▸ **TASK GOAL**:
Scan each line of the entries below for the word "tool" and count the ones where it appears. The answer is that number alone.

Data records
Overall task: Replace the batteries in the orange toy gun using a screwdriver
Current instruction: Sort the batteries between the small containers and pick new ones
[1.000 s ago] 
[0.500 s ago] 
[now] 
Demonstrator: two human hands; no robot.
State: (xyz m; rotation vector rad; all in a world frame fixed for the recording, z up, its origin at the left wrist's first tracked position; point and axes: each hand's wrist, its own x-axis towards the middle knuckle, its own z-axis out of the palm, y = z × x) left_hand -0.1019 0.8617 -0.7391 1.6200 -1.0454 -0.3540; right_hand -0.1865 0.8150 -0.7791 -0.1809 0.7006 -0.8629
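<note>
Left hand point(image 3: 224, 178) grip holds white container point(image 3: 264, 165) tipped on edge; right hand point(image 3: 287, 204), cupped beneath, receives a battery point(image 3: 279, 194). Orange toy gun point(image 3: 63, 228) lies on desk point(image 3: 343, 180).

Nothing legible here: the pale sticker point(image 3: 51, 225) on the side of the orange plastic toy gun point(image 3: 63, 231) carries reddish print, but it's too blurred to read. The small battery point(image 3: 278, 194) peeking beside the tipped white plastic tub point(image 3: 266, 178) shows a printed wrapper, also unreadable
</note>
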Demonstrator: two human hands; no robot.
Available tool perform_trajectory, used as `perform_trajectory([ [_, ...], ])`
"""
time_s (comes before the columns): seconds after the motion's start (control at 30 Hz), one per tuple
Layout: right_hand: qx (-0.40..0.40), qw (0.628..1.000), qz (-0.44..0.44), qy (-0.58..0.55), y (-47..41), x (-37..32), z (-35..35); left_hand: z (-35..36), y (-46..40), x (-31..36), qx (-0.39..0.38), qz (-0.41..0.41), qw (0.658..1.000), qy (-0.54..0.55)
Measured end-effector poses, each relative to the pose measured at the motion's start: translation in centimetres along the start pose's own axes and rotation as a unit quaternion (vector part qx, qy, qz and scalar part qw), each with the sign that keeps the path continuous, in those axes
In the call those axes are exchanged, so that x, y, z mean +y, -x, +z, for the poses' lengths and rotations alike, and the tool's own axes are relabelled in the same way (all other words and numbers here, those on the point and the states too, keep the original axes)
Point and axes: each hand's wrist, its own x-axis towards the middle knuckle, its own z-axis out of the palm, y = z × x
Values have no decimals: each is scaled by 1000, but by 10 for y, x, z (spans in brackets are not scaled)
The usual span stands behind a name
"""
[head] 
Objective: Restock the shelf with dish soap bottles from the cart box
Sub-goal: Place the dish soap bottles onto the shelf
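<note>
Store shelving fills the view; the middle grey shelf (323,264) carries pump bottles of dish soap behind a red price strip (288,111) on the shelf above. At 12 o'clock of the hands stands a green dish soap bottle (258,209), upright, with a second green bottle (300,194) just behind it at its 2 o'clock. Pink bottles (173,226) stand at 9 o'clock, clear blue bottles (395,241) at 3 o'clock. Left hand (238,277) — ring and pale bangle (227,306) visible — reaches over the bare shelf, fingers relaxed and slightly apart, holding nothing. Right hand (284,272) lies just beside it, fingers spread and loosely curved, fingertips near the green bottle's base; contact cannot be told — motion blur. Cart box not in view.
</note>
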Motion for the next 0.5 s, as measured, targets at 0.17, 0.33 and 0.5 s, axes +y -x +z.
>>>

▸ **WORKED SOLUTION**:
2